The new system, known simply as Messages, will enable Facebook users to maintain their online conversations more easily by integrating chat, text and email into one single, continuous thread.
The system is the result of the mysterious Project Titan, which many believe represents an opportunity for Facebook to take on Google’s Gmail and has been dubbed Facebook’s “Gmail killer”.
Facebook is launching Messages and email addresses gradually and making them available to every one of its 500 million global users over the next few months. Once users receive an invitation, they will be able to get started and also invite friends to join.

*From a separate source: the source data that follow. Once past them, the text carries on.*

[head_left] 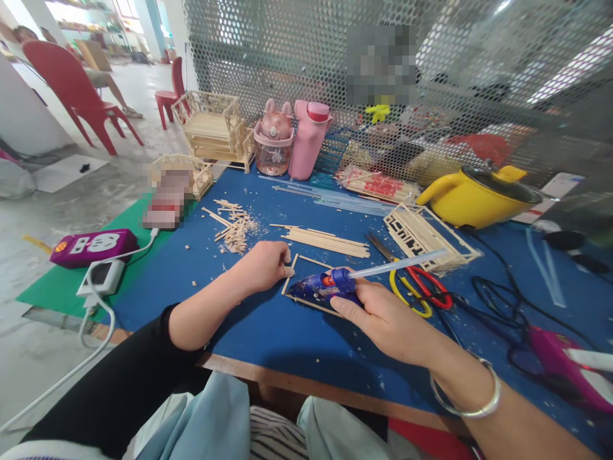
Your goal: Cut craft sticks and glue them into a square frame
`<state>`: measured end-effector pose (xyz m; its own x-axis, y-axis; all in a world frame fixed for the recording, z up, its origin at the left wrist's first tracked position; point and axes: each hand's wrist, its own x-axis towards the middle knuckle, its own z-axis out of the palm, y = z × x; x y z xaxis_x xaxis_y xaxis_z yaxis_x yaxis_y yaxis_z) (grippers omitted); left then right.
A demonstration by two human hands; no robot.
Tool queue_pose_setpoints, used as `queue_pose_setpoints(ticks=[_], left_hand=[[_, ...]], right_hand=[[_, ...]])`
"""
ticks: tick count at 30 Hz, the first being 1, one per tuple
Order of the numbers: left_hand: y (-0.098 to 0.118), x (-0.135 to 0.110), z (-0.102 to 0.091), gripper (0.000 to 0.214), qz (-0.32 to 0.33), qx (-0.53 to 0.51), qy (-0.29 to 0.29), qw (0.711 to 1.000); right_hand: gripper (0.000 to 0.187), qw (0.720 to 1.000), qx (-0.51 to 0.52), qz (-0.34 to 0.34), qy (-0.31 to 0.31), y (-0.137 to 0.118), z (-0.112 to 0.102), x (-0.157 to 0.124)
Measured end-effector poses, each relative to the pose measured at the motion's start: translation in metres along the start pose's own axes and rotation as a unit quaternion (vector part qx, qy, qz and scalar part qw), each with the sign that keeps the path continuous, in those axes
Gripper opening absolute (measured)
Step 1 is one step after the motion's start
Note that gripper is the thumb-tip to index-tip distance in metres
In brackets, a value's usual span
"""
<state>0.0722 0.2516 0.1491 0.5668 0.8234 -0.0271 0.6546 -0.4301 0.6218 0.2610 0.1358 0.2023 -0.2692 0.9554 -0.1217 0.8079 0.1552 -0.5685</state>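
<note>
My right hand (378, 313) is wrapped round a blue hot glue gun (318, 289), with a long clear glue stick (397, 263) jutting from its back. The gun's nozzle points left, at a corner of a small rectangle of thin wooden sticks (311, 303) lying on the blue table. My left hand (271, 263) is closed, thumb and fingertip pinching the short stick at the rectangle's left side. The gun and my right hand cover part of the rectangle. Just behind it lies a row of loose wooden sticks (328, 243).
Cut stick pieces (234, 227) lie left of centre. Scissors (416, 284), a slatted wooden frame (426, 236) and a yellow pot (479, 197) are on the right, with black cables. Pink bottles (309, 140) and a wooden model (213, 128) stand behind. A purple power strip (93, 248) is left.
</note>
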Motion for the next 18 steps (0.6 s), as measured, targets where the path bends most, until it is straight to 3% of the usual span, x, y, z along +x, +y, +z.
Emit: queue_pose_setpoints(ticks=[12,18], left_hand=[[0.001,-0.001,-0.001,0.01,-0.001,-0.007,-0.003,1.0],[0.0,0.0,-0.001,0.01,-0.004,-0.012,-0.004,1.0]], right_hand=[[0.032,1.0,0.006,0.001,0.018,0.002,-0.001,-0.003],[0.035,0.997,0.007,0.057,0.046,0.01,-0.012,-0.023]])
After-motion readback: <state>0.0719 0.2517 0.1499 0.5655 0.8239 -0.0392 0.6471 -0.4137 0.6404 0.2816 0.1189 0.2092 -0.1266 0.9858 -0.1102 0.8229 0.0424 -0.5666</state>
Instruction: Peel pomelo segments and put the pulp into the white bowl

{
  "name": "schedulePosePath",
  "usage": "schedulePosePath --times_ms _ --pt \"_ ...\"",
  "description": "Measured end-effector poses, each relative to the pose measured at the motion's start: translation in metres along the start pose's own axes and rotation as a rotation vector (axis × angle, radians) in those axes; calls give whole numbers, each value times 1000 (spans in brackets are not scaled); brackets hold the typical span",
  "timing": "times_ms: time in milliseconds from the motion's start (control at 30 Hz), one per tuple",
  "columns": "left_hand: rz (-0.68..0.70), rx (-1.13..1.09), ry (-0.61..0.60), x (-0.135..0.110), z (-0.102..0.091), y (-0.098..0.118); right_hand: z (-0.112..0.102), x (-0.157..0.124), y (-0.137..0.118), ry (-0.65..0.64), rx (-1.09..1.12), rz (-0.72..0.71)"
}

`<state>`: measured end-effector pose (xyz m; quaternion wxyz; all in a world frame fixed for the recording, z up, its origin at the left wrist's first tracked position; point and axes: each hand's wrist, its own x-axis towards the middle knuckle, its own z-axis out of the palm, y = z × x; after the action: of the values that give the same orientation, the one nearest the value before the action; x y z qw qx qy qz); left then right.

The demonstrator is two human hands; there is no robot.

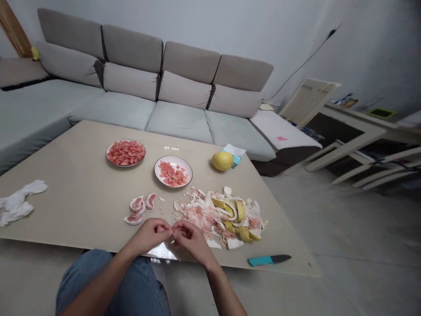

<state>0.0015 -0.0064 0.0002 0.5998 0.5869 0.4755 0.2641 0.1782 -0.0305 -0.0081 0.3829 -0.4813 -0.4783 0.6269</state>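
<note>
Close to the table's near edge, my left hand (149,235) is closed around a pink pomelo segment (160,228), mostly covered by the fingers. The fingertips of my right hand (194,243) pinch at the segment's end, touching my left fingertips. Several unpeeled pomelo segments (137,207) with white skin lie just beyond my left hand. To the right of my right hand spreads a heap of peel and membrane scraps (200,215). Pink pulp pieces lie on a white plate (161,178) ahead of my hands, and a fuller plate (125,165) of pulp stands farther left.
A knife (269,260) with a turquoise handle lies at the near right edge. Toward the back right, a whole yellow pomelo (222,161) sits against a tissue pack (236,154). Crumpled white cloth or tissue (23,199) lies far left. A grey sofa (179,120) stands behind the table.
</note>
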Motion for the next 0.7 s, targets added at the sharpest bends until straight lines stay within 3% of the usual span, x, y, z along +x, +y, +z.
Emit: schedulePosePath --times_ms 367,700 --pt "-16 -195 -91 -2 -4 -2 -2 3 3 -103 224 45" --pt "-7 -161 -53 -2 -8 1 -7 1 1 -136 392 155"
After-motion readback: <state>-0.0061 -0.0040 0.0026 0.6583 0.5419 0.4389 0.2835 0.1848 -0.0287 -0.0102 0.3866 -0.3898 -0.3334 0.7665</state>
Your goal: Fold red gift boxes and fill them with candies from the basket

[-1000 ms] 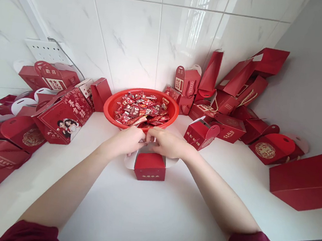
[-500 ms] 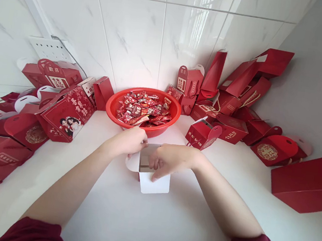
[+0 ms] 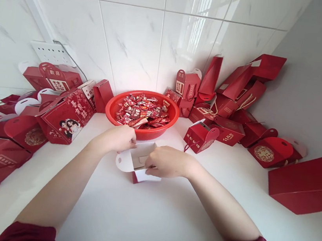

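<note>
An open gift box point(image 3: 138, 164), red outside and white inside, stands on the white table between my hands. A rounded white flap with a hole sticks out from its left side, and another white flap point(image 3: 149, 177) leans out at the near side. My left hand point(image 3: 121, 139) is closed on the far left edge of the box. My right hand point(image 3: 170, 162) has its fingers curled over the right side, with the thumb by the near flap; its palm side is hidden. Only folded cardboard shows inside the box.
A red plastic basket point(image 3: 139, 133) full of small red-wrapped sweets point(image 3: 144, 112) stands just behind the box. Red gift boxes crowd the left side point(image 3: 69, 118) and the right side point(image 3: 304, 182). A small box point(image 3: 198, 139) sits right of the basket. Behind is a tiled wall point(image 3: 135, 42).
The gift box has shifted a little left and turned slightly. My right thumb has drawn in toward the fingers at the near flap, which now shows less. My left hand has moved slightly left.
</note>
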`<state>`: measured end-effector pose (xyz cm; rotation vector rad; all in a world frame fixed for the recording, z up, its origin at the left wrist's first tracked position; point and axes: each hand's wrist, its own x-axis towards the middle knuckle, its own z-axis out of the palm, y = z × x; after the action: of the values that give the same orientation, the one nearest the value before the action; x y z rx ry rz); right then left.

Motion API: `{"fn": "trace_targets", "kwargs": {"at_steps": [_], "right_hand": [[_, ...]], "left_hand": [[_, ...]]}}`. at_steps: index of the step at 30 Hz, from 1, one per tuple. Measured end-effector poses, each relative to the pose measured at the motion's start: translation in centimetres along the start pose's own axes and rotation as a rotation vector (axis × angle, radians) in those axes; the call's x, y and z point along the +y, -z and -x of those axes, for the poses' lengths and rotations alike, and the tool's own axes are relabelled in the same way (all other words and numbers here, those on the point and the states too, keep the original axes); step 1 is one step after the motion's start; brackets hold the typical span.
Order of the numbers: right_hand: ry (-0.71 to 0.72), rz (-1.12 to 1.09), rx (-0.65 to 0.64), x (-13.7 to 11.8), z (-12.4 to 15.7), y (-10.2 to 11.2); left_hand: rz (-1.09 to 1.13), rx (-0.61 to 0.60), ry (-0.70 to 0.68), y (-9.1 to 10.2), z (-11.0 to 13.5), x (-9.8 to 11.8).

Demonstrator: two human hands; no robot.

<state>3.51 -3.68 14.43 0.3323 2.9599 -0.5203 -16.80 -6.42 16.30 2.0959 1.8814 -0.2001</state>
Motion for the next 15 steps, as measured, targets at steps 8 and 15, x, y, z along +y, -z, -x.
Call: {"fn": "trace_targets", "kwargs": {"at_steps": [8,15], "right_hand": [[-0.012,-0.237,0.312,2.2,2.2,2.5],[-0.355,-0.095,0.652,7.6,1.5,2.5]], "left_hand": [[0.053,0.344,0.083,3.0,2.5,-2.2],[0.018,0.232,0.199,3.1,2.2,-6.3]]}}
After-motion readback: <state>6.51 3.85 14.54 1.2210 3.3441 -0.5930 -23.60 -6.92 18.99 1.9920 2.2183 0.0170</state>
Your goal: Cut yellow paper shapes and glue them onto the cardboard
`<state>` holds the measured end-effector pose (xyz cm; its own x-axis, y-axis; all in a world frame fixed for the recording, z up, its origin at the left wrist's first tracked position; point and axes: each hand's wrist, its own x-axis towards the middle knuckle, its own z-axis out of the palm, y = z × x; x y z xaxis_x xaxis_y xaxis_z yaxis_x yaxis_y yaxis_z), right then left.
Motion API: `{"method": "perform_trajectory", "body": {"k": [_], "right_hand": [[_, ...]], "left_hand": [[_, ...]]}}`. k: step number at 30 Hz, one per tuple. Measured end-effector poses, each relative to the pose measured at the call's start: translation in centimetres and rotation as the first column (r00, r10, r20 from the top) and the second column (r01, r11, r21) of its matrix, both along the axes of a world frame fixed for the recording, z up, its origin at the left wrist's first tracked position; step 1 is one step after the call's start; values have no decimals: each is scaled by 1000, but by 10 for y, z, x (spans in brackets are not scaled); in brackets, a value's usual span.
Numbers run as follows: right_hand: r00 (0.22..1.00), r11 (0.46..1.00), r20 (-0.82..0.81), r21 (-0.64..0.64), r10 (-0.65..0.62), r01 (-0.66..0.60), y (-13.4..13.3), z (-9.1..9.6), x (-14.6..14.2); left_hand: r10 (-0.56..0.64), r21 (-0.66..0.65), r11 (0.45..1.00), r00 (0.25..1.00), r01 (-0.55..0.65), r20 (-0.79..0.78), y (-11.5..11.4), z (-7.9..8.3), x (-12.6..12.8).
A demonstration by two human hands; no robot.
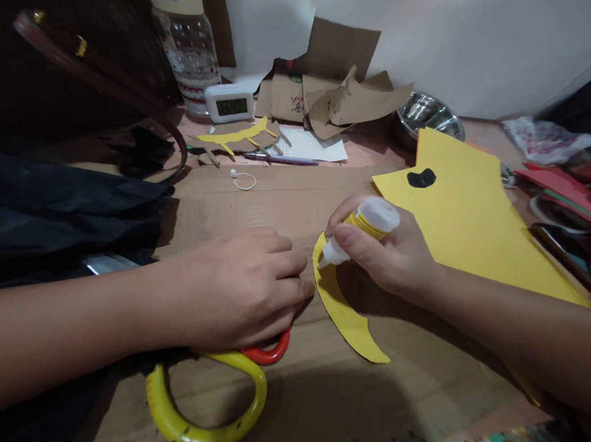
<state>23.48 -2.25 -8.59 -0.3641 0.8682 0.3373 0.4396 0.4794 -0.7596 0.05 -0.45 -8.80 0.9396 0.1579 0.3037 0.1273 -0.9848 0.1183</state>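
Note:
My right hand [387,252] is wrapped round a small yellow glue bottle [363,227], its white nozzle tipped down onto a curved yellow paper cutout [346,318] lying on the brown cardboard [274,195]. My left hand [239,288] rests beside the cutout with its fingers curled, the fingertips at the paper's left edge. Under that hand lie scissors with yellow and red handles [212,413]. Whether the left hand holds anything is hidden.
A large yellow sheet [470,223] with a black spot lies on the right. Behind are a pen [282,158], a small digital clock [229,103], a plastic bottle [189,47], torn cardboard, a metal bowl [426,114]. Black fabric and a bag fill the left; red paper scraps sit far right.

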Motion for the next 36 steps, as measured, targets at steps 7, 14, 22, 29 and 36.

The system also enables messages from friends to be prioritised while everything else goes into a separate “other folder.”
Other enhancements to the social inbox include being able to add or remove people from threads, send attachments and forward messages.
“You decide how you want to talk to your friends: via SMS, chat, email or Messages,” explained Facebook engineer Joel Seligstein. “They will receive your message through whatever medium or device is convenient for them, and you can both have a conversation in real time. You shouldn’t have to remember who prefers IM over email or worry about which technology to use. Simply choose their name and type a message.
“We are also providing an @facebook.com email address to every person on Facebook who wants one. Now people can share with friends over email, whether they’re on Facebook or not.
“To be clear, Messages is not email. There are no subject lines, no cc, no bcc, and you can send a message by hitting the enter key. We modelled it more closely to chat and reduced the number of things you need to do to send a message. We wanted to make this more like a conversation,” he said.
Seligstein said new platforms like Messages paves the way for the future of unified communications, where actual phone numbers will possibly become a thing of the past.
“Relatively soon, we’ll probably all stop using arbitrary 10-digit numbers and bizarre sequences of characters to contact each other. We will just select friends by name and be able to share with them instantly. We aren’t there yet, but the changes today are a small first step.”